In addition to the effects seen on BMD, survivors of ALL have an increased incidence of obesity when defined by measuring body mass index (BMI).(17–19) Studies of body composition have confirmed an increase in body fat in survivors of ALL when compared with the normal population and survivors of other malignancies.(4,20) Cranial irradiation,(4) chemotherapy, particularly dexamethasone,(21) and reduced energy expenditure secondary to reduced habitual physical activity(22) have been proposed as contributors to the development of obesity. Decreased physical activity is a known risk factor for obesity(23) as well as for reduced BMD.(24,25)
We aimed to study BMD and body composition in survivors of childhood leukemia treated with chemotherapy alone and to assess the effect of physical activity on these changes.
MATERIALS AND METHODS
All 31 children with ALL treated on the UKALL XI protocol who were alive and still followed up at the Sheffield Children's Hospital were asked to participate in the study.

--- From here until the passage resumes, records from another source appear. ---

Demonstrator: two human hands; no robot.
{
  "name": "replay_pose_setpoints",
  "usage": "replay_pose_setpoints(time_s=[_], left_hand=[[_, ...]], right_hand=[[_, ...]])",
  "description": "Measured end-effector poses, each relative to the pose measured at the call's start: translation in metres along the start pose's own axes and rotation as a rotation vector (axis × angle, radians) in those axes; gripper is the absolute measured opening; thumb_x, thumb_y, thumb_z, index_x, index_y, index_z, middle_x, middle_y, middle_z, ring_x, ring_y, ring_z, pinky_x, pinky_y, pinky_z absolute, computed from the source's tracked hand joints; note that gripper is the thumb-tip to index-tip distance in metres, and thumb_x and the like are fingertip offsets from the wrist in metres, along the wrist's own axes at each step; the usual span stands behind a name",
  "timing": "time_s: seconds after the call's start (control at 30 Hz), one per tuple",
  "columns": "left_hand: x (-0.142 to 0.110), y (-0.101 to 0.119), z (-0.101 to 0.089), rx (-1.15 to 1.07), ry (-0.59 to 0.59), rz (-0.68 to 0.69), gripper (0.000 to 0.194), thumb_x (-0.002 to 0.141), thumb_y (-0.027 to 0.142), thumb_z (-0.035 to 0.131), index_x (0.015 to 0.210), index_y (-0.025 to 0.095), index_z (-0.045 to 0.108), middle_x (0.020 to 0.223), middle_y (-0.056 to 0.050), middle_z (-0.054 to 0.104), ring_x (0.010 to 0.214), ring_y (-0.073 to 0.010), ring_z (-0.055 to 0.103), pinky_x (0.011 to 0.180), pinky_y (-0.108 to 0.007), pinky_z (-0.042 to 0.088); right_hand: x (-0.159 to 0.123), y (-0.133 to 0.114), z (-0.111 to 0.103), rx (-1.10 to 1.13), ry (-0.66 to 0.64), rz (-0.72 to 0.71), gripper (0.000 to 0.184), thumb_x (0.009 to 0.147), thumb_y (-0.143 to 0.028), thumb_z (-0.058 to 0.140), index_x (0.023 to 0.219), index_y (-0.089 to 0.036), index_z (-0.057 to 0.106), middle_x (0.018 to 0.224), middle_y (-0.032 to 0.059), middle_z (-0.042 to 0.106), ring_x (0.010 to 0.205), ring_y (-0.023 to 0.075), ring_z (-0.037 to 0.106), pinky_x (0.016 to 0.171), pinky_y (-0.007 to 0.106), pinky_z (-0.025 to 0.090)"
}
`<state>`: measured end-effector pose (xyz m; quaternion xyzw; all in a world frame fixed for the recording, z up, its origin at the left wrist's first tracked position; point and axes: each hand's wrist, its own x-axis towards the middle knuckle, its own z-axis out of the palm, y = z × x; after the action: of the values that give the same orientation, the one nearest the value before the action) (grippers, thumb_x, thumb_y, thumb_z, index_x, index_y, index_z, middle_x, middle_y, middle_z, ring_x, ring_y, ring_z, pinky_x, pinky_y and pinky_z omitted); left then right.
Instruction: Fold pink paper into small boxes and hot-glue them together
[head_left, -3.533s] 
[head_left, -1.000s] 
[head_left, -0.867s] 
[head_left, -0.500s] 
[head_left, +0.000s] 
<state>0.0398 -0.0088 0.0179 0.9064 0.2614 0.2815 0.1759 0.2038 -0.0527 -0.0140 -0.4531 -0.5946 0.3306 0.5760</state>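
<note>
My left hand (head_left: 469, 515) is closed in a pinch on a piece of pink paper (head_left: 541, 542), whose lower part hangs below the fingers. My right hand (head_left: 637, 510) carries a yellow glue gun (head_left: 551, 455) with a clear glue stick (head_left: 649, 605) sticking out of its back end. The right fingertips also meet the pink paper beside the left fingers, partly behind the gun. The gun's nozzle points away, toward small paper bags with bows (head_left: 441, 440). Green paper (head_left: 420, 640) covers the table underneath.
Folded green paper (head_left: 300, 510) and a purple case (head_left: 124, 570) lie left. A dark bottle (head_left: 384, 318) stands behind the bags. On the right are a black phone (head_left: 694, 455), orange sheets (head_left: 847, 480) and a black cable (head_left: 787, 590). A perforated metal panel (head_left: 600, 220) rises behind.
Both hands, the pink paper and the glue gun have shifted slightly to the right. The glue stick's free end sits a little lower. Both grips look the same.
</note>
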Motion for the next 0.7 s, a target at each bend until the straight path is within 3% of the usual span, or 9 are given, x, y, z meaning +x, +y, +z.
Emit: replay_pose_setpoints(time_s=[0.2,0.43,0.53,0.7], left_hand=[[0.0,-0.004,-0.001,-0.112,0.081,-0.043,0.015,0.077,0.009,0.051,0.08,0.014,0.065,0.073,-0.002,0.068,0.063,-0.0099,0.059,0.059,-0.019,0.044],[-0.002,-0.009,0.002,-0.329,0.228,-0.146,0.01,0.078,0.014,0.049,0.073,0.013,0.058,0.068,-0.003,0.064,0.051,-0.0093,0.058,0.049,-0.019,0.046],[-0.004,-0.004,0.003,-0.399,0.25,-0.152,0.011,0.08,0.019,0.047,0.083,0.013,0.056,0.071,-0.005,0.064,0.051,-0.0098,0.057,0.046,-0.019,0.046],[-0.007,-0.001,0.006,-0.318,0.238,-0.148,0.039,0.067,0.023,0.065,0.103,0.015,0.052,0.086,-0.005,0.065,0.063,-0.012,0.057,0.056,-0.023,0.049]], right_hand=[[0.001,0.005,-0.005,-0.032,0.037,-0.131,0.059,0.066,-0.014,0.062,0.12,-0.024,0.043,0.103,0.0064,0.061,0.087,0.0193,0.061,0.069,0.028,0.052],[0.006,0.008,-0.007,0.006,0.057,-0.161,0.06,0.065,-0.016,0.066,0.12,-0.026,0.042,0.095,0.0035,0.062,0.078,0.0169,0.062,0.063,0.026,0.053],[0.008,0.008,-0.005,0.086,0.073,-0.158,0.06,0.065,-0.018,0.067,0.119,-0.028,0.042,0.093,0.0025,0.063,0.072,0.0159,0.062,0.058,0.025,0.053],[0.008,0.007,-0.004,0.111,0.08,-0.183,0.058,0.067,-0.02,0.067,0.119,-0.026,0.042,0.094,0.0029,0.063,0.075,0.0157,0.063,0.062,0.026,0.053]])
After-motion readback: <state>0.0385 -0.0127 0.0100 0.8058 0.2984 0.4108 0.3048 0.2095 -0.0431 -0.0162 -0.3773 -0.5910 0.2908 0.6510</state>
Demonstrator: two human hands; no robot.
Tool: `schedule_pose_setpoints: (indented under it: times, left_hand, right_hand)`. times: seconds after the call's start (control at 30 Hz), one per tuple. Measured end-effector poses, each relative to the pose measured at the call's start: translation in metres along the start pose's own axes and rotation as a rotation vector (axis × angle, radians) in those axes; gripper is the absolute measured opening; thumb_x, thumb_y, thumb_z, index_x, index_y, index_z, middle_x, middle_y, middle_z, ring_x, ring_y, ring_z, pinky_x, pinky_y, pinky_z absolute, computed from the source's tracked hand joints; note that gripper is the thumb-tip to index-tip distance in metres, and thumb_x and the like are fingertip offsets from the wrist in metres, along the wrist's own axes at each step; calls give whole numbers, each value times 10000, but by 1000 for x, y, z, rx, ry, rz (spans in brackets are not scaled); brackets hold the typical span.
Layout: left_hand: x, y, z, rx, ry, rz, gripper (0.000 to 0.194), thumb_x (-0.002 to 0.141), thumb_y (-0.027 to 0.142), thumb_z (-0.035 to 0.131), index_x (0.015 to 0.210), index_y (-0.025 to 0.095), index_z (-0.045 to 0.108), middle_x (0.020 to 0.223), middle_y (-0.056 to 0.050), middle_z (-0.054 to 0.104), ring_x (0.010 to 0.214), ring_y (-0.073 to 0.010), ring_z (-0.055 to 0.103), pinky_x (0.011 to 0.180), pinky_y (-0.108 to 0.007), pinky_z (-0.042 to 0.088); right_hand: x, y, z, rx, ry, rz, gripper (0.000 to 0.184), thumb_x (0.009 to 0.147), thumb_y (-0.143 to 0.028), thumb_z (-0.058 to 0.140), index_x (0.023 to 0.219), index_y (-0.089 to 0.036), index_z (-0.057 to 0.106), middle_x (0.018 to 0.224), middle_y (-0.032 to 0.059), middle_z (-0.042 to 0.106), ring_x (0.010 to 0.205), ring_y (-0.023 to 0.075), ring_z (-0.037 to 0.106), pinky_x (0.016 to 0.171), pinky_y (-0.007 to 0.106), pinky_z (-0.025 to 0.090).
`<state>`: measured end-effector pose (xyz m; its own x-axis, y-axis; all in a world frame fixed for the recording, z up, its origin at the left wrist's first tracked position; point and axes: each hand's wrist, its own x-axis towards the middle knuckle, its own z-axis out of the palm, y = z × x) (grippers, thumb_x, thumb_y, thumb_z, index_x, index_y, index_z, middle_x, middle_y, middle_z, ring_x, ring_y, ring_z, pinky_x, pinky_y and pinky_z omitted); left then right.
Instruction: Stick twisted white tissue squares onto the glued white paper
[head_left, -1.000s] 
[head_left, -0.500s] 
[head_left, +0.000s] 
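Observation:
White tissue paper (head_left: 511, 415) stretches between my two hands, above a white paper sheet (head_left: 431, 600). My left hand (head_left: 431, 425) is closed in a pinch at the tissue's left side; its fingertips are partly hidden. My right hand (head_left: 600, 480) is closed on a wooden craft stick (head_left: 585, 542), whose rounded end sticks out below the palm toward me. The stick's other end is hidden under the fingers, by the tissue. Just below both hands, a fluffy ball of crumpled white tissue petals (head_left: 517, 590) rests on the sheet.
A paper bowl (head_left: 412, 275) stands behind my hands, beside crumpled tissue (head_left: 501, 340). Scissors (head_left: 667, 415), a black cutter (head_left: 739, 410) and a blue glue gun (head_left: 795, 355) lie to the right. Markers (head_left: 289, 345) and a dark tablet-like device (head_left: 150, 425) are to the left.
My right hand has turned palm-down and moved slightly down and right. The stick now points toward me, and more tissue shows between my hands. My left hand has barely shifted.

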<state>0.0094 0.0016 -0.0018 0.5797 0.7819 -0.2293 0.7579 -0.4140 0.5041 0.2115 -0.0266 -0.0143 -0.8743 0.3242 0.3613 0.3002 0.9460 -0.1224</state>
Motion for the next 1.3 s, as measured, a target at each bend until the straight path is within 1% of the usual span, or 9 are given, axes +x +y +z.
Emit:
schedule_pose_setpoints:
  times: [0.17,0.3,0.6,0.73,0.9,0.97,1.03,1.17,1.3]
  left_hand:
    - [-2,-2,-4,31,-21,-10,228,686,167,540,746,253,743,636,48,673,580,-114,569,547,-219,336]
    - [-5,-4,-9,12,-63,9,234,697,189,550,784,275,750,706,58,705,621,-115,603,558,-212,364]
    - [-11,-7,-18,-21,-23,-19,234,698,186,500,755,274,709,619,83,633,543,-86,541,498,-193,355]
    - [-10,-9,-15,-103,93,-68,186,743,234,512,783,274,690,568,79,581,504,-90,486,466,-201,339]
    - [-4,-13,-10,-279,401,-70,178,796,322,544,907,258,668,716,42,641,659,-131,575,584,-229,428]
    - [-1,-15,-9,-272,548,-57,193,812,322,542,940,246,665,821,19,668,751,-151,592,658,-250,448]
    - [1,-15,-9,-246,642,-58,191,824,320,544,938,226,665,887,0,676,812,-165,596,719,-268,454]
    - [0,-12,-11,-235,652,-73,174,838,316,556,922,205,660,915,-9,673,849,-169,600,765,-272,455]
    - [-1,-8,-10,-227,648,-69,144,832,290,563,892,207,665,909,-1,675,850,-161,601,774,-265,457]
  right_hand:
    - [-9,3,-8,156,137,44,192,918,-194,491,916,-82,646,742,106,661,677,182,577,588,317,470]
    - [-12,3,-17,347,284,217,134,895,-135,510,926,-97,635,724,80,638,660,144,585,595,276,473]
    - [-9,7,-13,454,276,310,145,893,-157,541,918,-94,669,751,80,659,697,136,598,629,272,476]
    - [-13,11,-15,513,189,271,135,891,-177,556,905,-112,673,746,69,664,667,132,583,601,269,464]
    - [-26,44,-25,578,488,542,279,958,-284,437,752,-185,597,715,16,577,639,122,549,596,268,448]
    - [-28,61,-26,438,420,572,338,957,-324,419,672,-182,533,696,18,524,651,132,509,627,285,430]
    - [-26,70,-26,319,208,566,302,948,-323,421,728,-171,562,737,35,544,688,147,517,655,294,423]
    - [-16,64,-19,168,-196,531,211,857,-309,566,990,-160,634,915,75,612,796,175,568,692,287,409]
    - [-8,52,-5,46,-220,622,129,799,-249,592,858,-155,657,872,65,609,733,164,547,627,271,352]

The study was approved by the local ethics committee, and informed consent was obtained from parents and children of an appropriate age. They were all in their first clinical remission and none had received cranial radiation. Twenty-eight (17 boys; 11 girls) of them participated in the study (1 child refused and 2 children did not attend for the study appointment). The mean age of the patients was 10.7 years (range, 5.7-14.7 years) and they were studied an average of 4.5 years (range, 1.5-7.1 years) after discontinuing their chemotherapy. Eighteen children were prepubertal, 6 children in pubertal stages 2 or 3 and 4 children in stages 4 and 5 using Tanner standards. Auxological characteristics are given in Table 1.
Table Table 1.. Clinical Characteristics of Subjects
All patients were treated according to the previously described UKALL XI.(26) Briefly, all children had received 4 weeks of induction chemotherapy, which was followed by two 5-day intensification blocks at weeks 5 and 20. Eighteen patients received intrathecal plus intravenous (iv) high-dose methotrexate (group A), and 10 patients received intrathecal methotrexate only (group B) as central nervous system (CNS)-directed treatment. Thirteen children also received an 8-week third intensification block at week 35. Cumulative doses of drugs were 5400-10800 IU/m2 of asparaginase; 43.5-46.5 mg/m2 of vincristine; 6120-6520 mg/m2 of prednisolone; 180 mg/m2 of daunorubicin; 1000 mg/m2 of etoposide; 2000-3200 mg/m2 of cytarabine; 800-2480 mg/m2 of thioguanine; and methotrexate, 1520-1740 mg/m2 orally, 18-24 g/m2 intravenously, and 120-212.5 mg/m2 intrathecally. One boy with ALL presented with severe back pain but no signs of fracture on X-ray and 1 other boy fractured his radius and ulna during the treatment.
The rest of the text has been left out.